Aim of the task:
Please repeat the data exactly, leaving nothing out.

Stored data:
╭──

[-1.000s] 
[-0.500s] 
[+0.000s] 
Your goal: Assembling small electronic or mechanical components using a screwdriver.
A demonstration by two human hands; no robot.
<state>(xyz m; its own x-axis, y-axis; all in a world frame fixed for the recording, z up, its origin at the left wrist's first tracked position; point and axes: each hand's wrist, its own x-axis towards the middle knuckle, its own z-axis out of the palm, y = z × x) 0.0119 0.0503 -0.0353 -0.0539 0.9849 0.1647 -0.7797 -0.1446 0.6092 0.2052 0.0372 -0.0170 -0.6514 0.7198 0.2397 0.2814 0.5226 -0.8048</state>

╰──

Exercise answer:
[-1.000s] 
[-0.500s] 
[+0.000s] 
Your goal: Assembling small electronic or mechanical components using a screwdriver.
A demonstration by two human hands; no robot.
<state>(xyz m; its own x-axis, y-axis; all in a world frame fixed for the recording, z up, its origin at the left wrist's first tracked position; point and axes: each hand's wrist, its own x-axis towards the middle knuckle, its own z-axis out of the palm, y = z × x) 0.0119 0.0503 -0.0353 -0.0539 0.9849 0.1647 -0.7797 -0.1446 0.6092 0.2052 0.0372 -0.0170 -0.6514 0.7198 0.2397 0.2814 0.5226 -0.8048</state>

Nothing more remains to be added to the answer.